Hampering social progress: if there was a legal right – such as a widely drawn religious exemption from anti-discrimination law – for the cakeshop to refuse to bake a wedding cake for a same-sex wedding, that pushes back against the right to marry.

Placing religious believers above the law:  similarly, an ability to refuse service to the public would require exempting religious businesses from the laws that apply to everyone else.

“The key to progress for both sides is to meld their respective interests,” Wilson writes in a chapter that suggests a solution.  “Just as one baker forced out of business by laws that penalize adherence to widely held religious beliefs about marriage is one too many, one LGBT person excluded for just being gay or trans should be one too many, as well.”

She suggests that a “purity model” of anti-discrimination law is in the way of achieving progress. “Underpinning the purity model is the notion that no departure can be tolerated from the way in which racial nondiscrimination has been addressed in this country.” – a legacy of the civil rights struggle in his country.

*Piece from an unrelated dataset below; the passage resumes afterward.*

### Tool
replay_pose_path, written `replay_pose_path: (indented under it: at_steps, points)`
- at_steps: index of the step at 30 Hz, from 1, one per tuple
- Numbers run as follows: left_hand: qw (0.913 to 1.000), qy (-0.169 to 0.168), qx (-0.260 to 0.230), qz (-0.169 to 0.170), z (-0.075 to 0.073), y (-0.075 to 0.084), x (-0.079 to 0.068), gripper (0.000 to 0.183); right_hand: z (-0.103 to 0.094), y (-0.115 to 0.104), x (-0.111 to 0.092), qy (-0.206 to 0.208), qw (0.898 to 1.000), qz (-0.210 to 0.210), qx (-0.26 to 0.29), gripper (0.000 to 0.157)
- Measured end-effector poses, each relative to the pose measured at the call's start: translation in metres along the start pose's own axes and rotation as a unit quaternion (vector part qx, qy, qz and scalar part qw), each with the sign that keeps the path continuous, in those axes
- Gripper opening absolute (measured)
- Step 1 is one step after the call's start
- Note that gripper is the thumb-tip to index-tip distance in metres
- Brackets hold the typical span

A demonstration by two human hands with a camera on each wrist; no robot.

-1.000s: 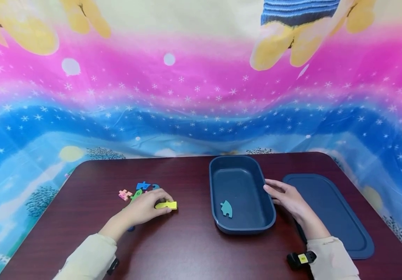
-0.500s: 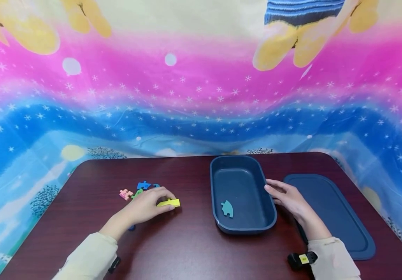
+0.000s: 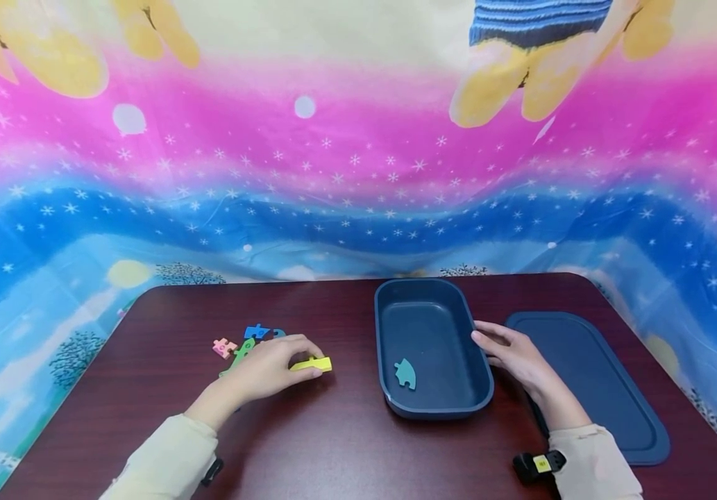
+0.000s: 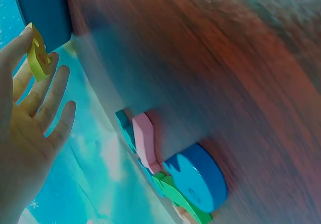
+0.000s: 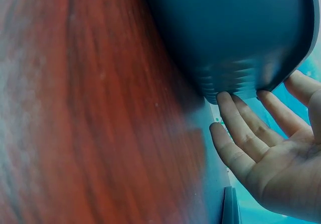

She suggests the principle “Treating customers with dignity requires that regulated businesses serve all customers … can be honoured without running religious people out of the public square – by regulating the business, not individual workers, so that every couple who walks in is served with dignity, but no specific individual must perform any given service.

“New … laws should make clear that, as to weddings, religious owners can fulfil duties imposed on their businesses without personally performing a given service. Larger businesses can hire a new employee to perform the service if existing employees, as a matter of faith, cannot. Small business owners of businesses where there is a high probability that the owner or a family member would be asked to do the service personally would retain the discretion to hire a new employee to assist the business to fulfill its new duty or to put in place arrangements with contractual partners to assist as needed.”

Masterpiece owner Jack Phillips was the business’ bespoke cake specialist, so he would need to find another cake wizard for his customers for Charlie Craig and David Mullins. Ashers would need to find someone else to make Gareth Lee’s slogan cake. The spirit of the rule would be not to make their personal views public.

“Without a new model for sharing the public space, we risk perpetuating a culture war between faith and sexuality, a war no one can win,” says Wilson.

It seems we are in danger of being locked into win/loss thinking in Australia.

Some Conservative Christians want to have more than the Bill provides for them. Progressives want to argue that existing religious freedoms need to be trimmed back. It seems we have two communities scared of each other; the LGBTIQA concerned about harm, the conservative Christians that new laws might squeeze them out of teaching their faith.

One small moment at the end of the Ashes test series is worth pondering, Usman Khawaja leapt from the awards stage when the champagne came out – as an observant Muslim he could not stay. He was happy for them to celebrate in their own way. But team captain Pat Cummins quickly signalled to the players to put down the grog and called Khawaja back. Its how a diverse community needs to behave.

We need to ask whether nuanced solutions like the Fairness for all Initiatives ideas about cake shops and their clientele can be found for the hot topics in the Religious Discrimination Bill discussions – jobs, what people can say, and where things can be said.